**WHAT YOU WILL DO**
Reproduce exactly, from the line containing "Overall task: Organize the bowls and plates", every line down to the end of the data below.

::::

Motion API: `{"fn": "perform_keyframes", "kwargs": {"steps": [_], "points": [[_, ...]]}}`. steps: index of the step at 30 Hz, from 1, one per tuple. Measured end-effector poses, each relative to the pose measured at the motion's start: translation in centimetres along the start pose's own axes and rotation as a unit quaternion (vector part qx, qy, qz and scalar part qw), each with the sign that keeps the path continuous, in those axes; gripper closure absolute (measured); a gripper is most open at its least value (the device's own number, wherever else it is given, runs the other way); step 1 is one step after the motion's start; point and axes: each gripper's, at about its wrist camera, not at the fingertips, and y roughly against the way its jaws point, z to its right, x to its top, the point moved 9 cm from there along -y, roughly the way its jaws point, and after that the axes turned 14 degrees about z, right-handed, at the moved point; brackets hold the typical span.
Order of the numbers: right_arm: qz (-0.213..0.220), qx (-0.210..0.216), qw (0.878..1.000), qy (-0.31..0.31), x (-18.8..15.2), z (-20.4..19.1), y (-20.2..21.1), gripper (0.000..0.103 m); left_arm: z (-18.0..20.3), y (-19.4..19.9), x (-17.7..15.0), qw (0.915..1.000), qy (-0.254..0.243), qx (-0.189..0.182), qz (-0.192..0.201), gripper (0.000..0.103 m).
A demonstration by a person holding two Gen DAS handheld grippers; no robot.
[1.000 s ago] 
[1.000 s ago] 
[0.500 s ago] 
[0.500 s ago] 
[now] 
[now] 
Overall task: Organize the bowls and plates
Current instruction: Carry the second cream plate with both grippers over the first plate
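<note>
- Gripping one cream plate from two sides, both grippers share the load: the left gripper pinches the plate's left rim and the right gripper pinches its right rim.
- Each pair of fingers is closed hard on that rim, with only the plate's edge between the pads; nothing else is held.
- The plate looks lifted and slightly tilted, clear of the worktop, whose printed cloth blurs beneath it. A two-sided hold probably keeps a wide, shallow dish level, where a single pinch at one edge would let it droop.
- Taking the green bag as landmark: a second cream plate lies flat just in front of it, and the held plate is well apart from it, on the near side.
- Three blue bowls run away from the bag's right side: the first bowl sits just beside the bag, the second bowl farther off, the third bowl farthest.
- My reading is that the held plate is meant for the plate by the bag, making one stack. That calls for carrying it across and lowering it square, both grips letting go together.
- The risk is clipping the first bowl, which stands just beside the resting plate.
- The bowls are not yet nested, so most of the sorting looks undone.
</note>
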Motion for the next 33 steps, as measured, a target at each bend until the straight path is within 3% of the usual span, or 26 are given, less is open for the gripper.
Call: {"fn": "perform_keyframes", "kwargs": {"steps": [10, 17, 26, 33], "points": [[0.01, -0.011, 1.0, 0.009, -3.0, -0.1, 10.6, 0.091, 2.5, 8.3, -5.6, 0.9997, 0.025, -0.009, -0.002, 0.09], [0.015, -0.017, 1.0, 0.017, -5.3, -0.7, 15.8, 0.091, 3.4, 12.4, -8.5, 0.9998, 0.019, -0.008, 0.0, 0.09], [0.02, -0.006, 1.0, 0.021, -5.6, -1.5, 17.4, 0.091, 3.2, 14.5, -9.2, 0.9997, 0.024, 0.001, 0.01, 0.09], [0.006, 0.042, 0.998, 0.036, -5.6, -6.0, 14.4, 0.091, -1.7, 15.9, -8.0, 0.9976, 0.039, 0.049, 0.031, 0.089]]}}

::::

**FINAL ANSWER**
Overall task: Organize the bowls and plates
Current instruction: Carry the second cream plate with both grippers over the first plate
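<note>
- Gripping one cream plate from two sides, both grippers share the load: the left gripper pinches the plate's left rim and the right gripper pinches its right rim.
- Each pair of fingers is closed hard on that rim, with only the plate's edge between the pads; nothing else is held.
- The plate looks lifted and slightly tilted, clear of the worktop, whose printed cloth blurs beneath it. A two-sided hold probably keeps a wide, shallow dish level, where a single pinch at one edge would let it droop.
- Taking the green bag as landmark: a second cream plate lies flat just in front of it, and the held plate is well apart from it, on the near side.
- Three blue bowls run away from the bag's right side: the first bowl sits just beside the bag, the second bowl farther off, the third bowl farthest.
- My reading is that the held plate is meant for the plate by the bag, making one stack. That calls for carrying it across and lowering it square, both grips letting go together.
- The risk is clipping the first bowl, which stands just beside the resting plate.
- The bowls are not yet nested, so most of the sorting looks undone.
</note>
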Motion for the next 33 steps, as measured, a target at each bend until the straight path is within 3% of the usual span, or 26 are given, less is open for the gripper.
Call: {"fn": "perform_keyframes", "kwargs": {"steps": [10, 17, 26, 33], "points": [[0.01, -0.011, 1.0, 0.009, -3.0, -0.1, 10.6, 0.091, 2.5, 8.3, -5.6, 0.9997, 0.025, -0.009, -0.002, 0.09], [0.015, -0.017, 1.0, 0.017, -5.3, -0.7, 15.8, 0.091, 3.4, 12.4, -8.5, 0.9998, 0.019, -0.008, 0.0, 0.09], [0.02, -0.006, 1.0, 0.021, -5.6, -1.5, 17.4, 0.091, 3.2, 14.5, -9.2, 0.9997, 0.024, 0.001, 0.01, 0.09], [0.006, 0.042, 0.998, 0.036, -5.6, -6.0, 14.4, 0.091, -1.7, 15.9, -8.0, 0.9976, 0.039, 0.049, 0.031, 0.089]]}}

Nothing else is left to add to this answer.